If you happen to be more interested in what’s going on in Scotland you might enjoy looking at the Visit Scotland site. Even if you can’t travel here you can enjoy seeing what’s going on and maybe plan a trip for the future.

Guardian links

In this week’s Guardian Review section Henry Eliot reflects on his favourite literary locations, you can read the article here. It’s the hottest literary locations to visit – when lockdown ends.

Lucy Jago has gathered together books about female friendship but the piece isn’t on the website. The only one that I’ve read on her list is Vera Brittain’s Testament of Friendship, but she also mentions Sula by Toni Morrison, Elena Ferrante’s Neapolitan quartet, Sebastian Barry’s Annie Dunne and Bernardine Evaristo’s The Emperor’s Babe. For some reason this article isn’t appearing on The Guardian website so I can’t link to it. Have you read any of these books?

There was an article in the main newspaper about John le Carre who took out Irish nationality a while before his recent death. It was Brexit which pushed him to take the decision. You can read about it here.

Tom Gauld’s cartoon below gave me a laugh – I so agree!


Flying the flag?

How do you feel about flag flying? I don’t often stick my head above that political parapet but I’ve always been very suspicious about people and places who feel the need to fly a flag. I think it dates from when I visited Northern Ireland where flags are everywhere and then some months later the first time I was in France I noticed that the town hall doorways were flanked by enormous flags. I think it’s a manifestation of basic insecurity if you have to do things like that.
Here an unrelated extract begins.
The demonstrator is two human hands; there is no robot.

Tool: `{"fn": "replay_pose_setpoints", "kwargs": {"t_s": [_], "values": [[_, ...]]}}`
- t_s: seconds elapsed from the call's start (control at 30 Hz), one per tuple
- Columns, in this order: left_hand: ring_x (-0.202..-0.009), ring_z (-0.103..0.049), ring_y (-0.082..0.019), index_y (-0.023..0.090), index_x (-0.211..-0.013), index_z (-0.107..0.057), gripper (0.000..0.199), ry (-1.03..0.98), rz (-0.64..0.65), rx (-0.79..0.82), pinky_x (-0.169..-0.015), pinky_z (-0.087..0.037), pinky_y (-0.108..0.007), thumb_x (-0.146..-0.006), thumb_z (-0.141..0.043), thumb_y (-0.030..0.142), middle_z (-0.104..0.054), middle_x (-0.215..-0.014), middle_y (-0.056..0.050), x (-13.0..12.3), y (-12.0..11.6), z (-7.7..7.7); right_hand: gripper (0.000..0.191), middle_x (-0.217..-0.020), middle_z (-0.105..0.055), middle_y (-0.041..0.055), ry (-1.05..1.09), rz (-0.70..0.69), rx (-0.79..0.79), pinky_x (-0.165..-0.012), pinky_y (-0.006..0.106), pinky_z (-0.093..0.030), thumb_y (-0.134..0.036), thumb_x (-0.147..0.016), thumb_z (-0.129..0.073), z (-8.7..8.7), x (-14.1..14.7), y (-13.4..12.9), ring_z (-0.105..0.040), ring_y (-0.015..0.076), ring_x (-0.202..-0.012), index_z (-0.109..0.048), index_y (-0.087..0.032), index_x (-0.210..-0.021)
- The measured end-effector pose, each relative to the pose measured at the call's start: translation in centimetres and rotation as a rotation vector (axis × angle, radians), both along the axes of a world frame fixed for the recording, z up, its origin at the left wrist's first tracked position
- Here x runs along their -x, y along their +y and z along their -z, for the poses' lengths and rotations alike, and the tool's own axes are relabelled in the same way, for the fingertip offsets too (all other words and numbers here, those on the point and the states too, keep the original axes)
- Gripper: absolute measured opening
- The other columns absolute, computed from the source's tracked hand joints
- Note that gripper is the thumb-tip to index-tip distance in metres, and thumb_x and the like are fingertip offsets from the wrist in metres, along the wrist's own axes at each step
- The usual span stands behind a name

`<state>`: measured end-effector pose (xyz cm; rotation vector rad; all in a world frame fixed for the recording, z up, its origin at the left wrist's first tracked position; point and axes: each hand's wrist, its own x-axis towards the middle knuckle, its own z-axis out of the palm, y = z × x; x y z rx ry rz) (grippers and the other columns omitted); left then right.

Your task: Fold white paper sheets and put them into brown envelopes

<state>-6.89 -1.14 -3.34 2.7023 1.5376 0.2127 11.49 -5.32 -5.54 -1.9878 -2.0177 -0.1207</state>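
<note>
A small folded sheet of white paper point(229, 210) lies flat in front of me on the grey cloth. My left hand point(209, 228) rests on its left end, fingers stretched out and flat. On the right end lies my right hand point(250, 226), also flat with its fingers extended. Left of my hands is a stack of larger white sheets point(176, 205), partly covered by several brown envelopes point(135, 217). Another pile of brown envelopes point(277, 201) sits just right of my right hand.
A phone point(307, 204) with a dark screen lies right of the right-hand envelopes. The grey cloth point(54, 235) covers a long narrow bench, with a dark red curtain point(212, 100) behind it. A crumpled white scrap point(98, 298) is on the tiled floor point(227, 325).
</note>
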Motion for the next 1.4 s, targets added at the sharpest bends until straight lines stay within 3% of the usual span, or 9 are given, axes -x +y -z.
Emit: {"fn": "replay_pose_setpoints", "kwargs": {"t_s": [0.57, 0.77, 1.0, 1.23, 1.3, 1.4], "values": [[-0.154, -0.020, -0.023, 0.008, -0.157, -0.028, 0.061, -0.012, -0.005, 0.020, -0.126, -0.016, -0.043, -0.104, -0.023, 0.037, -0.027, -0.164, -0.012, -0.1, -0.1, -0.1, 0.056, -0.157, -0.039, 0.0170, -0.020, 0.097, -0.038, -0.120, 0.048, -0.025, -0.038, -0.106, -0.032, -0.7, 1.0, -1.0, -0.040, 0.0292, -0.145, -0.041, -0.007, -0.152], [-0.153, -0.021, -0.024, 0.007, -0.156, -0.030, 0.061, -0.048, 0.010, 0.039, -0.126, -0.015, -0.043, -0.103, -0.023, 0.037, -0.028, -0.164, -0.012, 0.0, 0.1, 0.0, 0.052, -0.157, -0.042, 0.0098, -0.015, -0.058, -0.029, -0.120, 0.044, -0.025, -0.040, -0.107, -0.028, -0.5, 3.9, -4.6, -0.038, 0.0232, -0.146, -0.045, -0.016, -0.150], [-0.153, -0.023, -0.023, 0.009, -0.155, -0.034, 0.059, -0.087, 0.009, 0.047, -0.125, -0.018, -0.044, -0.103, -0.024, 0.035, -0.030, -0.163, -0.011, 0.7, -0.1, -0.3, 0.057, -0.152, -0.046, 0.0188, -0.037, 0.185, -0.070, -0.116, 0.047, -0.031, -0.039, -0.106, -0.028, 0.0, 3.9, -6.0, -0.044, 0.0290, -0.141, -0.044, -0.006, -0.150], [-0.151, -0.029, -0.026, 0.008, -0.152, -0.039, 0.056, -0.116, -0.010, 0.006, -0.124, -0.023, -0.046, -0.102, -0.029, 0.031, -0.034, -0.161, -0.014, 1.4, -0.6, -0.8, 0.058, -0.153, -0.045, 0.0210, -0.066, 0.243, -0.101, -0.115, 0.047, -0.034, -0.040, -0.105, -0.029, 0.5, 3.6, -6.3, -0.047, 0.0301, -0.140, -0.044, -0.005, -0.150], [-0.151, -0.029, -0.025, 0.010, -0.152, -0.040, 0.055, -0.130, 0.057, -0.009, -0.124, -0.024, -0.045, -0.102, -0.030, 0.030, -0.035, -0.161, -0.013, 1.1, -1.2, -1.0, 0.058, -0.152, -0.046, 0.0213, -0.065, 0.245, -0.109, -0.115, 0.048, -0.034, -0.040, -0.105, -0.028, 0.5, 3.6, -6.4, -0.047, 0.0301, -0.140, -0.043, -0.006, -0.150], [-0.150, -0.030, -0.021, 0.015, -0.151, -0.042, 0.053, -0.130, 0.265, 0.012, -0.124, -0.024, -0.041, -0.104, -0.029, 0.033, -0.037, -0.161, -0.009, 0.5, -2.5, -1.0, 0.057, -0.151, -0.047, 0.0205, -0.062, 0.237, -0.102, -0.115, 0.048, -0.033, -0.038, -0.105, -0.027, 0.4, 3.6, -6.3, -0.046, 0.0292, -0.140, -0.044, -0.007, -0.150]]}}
Recently there have been various Conservative MPs on TV seemingly vying with each other to see who can have the biggest and fanciest display of union jacks/flags – in their own homes – strategically placed for their webcams. Honestly I felt embarrassed for them and the TV journalists couldn’t help having a wee bit of fun with them. Those MPs must feel deeply insecure!

Anyway, to make matters even worse the news today is that all government buildings in the UK have been told they must fly the union flag. Previously they were only flown on around twenty days a year. It’s more than a wee bit worrying that in the middle of a pandemic there must be people in power who are wasting time on nonsense like this. It’s so obvious that they’ve been watching the copious displays of flags during the recent US elections and for some reason feel the need to emulate them.

You can read about it in this Guardian article.

It’s rather unfortunate that the union flag has been hijacked by the British fascists over the years, but then it seems that the Tory party has also been hijacked by them. It’s just very sad that David Cameron didn’t realise that himself and was so out of step with his party that he was clueless to the danger he was putting the country in when he caved in to them and had the EU referendum.

This building in Perth has a lovely array of wee flags, it has them all, or as many as they can fit on it anyway and they’re of equal status, click on it to enlarge it.

Perth, Scotland

It was Samuel Johnson who said that “Patriotism is the last refuge of a scoundrel”. – Enough said.

The Guardian Review – some links

I thought you might be interested in some of these links to articles from last Saturday’s Guardian Review.

The Guardian has asked seven writers about their survival strategies in lockdown, you can read the article here.

There’s a review of Kazuo Ishiguro’s new book Klara and the Sun. It’s another masterpiece apparently.

There’s a review of Two-Way Mirror: The Life of Elizabeth Barrett Browning.

There’s an article about a great crop of children’s books being published, aimed at children aged eight and over. You can read it here.